Alongside the soap-dodging, sickle-wielding snowflake, another university stereotype stubbornly persists: of Rupert and Sebastian, foppish, entitled aristocrats lounging louchely in their double set while Mrs Miggins meekly serves them tiffin and opium. Entitled, effeminate, with alabaster hands that have never been in the same room as a screwdriver, they can solve complex equations or recite passages of poetry or critique Leibniz’s theory of monads, but when it comes to the business of getting by in life, they’re all at sea. And yet, on graduation, Daddy will fix them up with a cushy number in the civil service or on the board of a big bank.
This, I think, is the image the tabloids are trying to conjure up when they use phrases like “out of touch” and “elite” (the American equivalent seems to be “coastal elite”). They’re trying to foster this idea that students (and academics, judges, civil servants, and anyone else who may have touched a book by someone other than Danielle Steel or Andy McNab) are sheltered from hard reality and therefore unqualified to speak on real-world issues.
Loath as I am to break the devastating news to you, Brexit fans, things have moved on a lick since the 1930s. Ninety per cent of UK students are now from state schools. Daddy’s more likely to be a bookie than a landed gent.

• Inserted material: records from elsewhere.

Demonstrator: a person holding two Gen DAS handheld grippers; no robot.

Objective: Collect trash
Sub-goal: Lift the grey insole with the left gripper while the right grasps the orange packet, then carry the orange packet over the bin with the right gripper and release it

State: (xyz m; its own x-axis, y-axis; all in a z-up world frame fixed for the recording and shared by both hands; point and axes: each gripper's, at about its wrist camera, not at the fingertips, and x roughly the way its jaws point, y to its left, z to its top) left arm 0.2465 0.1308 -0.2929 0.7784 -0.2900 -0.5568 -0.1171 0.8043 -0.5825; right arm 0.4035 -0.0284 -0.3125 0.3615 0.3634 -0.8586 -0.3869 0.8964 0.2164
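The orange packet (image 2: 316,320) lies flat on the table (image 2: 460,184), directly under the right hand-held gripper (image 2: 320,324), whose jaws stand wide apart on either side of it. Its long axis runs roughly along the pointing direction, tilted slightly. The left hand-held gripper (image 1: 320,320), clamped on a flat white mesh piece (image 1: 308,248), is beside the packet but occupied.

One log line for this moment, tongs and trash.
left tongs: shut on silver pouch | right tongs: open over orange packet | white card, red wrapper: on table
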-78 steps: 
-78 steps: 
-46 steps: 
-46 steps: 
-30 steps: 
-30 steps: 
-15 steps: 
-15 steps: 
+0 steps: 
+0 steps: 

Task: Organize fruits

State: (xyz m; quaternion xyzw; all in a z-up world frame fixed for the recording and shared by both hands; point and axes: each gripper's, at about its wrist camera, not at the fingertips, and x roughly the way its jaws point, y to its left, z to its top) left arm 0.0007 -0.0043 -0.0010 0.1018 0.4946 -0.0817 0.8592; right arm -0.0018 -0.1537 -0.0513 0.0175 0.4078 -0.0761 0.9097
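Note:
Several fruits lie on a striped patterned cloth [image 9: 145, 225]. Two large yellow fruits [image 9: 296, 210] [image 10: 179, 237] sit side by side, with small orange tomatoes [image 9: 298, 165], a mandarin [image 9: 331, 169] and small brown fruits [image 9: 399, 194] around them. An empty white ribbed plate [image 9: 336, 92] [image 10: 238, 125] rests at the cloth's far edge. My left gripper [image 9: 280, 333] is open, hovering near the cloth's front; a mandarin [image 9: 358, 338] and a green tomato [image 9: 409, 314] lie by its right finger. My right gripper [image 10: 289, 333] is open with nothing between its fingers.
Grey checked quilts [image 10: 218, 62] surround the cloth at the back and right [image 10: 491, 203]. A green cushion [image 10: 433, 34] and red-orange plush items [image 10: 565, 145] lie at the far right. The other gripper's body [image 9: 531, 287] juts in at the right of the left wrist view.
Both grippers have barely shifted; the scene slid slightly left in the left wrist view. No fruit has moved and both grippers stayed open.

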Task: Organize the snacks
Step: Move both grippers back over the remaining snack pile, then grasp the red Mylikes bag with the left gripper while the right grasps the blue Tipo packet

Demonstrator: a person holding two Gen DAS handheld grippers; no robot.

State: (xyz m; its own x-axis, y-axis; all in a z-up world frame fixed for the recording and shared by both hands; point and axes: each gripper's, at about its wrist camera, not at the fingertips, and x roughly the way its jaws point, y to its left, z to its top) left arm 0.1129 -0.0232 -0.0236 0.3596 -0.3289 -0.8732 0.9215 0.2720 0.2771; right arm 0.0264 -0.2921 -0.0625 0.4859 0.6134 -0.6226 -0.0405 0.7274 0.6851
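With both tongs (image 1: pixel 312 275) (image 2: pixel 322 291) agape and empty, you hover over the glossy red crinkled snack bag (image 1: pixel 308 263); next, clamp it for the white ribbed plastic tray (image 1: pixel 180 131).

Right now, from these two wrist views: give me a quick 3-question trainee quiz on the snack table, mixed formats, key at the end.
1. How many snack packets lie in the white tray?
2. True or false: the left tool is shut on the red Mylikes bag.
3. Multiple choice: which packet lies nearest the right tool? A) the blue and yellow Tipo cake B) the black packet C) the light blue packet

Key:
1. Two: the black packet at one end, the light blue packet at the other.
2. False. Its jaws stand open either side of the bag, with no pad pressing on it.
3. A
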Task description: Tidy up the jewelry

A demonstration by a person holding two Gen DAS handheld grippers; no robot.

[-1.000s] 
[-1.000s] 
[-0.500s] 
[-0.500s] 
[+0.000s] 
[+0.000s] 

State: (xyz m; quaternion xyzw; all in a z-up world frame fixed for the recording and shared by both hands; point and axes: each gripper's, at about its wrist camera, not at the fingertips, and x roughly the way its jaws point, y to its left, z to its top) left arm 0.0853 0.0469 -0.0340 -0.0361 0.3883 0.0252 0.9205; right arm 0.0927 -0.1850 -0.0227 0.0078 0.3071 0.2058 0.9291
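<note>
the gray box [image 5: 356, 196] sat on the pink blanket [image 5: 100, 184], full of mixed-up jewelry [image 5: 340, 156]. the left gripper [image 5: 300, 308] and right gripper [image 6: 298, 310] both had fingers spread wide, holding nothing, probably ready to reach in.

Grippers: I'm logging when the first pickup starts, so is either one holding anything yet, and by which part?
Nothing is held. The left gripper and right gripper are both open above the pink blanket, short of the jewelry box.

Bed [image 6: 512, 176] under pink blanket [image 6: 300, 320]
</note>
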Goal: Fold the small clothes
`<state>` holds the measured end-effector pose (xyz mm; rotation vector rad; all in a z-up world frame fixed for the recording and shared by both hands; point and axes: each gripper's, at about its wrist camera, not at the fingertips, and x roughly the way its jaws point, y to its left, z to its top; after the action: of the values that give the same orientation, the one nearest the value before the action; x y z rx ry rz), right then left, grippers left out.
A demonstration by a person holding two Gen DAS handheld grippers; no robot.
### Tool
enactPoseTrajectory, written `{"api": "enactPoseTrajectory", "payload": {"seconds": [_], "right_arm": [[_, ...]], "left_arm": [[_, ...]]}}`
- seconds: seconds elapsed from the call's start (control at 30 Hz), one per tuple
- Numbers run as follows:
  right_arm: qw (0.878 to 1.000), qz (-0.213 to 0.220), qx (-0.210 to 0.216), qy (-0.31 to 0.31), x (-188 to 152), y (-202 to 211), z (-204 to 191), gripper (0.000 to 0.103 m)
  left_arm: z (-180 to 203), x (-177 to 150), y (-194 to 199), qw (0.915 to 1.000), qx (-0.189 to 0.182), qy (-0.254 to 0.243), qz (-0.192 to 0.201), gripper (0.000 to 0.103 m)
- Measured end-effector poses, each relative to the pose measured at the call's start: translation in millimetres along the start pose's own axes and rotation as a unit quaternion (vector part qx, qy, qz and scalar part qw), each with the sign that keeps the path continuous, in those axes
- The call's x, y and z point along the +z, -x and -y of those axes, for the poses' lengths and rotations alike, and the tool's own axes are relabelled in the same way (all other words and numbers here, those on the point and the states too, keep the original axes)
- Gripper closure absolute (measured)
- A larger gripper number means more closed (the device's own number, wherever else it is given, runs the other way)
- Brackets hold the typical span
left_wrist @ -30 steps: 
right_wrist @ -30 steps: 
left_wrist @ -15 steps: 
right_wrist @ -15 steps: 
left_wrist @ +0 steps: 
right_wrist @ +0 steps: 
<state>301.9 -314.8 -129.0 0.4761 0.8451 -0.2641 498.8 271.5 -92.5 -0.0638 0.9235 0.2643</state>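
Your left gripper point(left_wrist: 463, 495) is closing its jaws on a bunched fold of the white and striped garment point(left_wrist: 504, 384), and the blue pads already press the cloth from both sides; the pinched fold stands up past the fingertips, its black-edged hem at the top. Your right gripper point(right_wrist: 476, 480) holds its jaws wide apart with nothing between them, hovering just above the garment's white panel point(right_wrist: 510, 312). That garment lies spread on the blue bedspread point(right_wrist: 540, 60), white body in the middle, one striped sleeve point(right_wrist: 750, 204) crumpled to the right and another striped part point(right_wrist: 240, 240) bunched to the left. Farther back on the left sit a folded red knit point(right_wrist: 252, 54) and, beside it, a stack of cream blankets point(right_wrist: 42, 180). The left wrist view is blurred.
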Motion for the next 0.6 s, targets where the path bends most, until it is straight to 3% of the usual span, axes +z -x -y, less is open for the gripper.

And contrary to your belief, the laws of the universe apply as much at university as they do in the “real world”. You still have to work hard, you still have to pay your way – most undergraduates now do regular temporary work on top of their full-time course – and the social competition from your peers is, if anything, more intense. All that, plus the crushing spectre of tens of thousands of pounds of debt hanging over you, and no guarantee of a job at the end of it. Small wonder that suicides among students have doubled in the last decade.
A greater number of students than ever are studying hard vocational subjects, in science, IT, agriculture and journalism, with clearly defined careers at the end of them. In any case, education isn’t about what you learn. It’s about how you learn, how to develop a curiosity about the world, how to question and understand and predict and follow chains of logic.
Besides, if people are so implacably opposed to a pampered, nepotistic elite, they’ve chosen a decidedly odd bunch of champions to rid themselves of the scourge. Jacob Rees-Mogg (Eton and Oxford), Daniel Hannan (Marlborough and Oxford) and Boris Johnson (Eton and Oxford); and in the US, Donald Trump (wealthy businessman), Steve Bannon (Goldman Sachs financier and media executive) and Reince Priebus (corporate lawyer).
6) Boring!/Bollocks!/Bullshit!
You may have information, but it is … bollocks. Because I say so.
Probably the most common responses from Brexit fanatics to any point I make, or any post I write, are one-word answers: “Rubbish”, “Nonsense”, “Bullshit”, “Bollocks”. They go silent when you ask them to elaborate. I can’t begin to imagine why.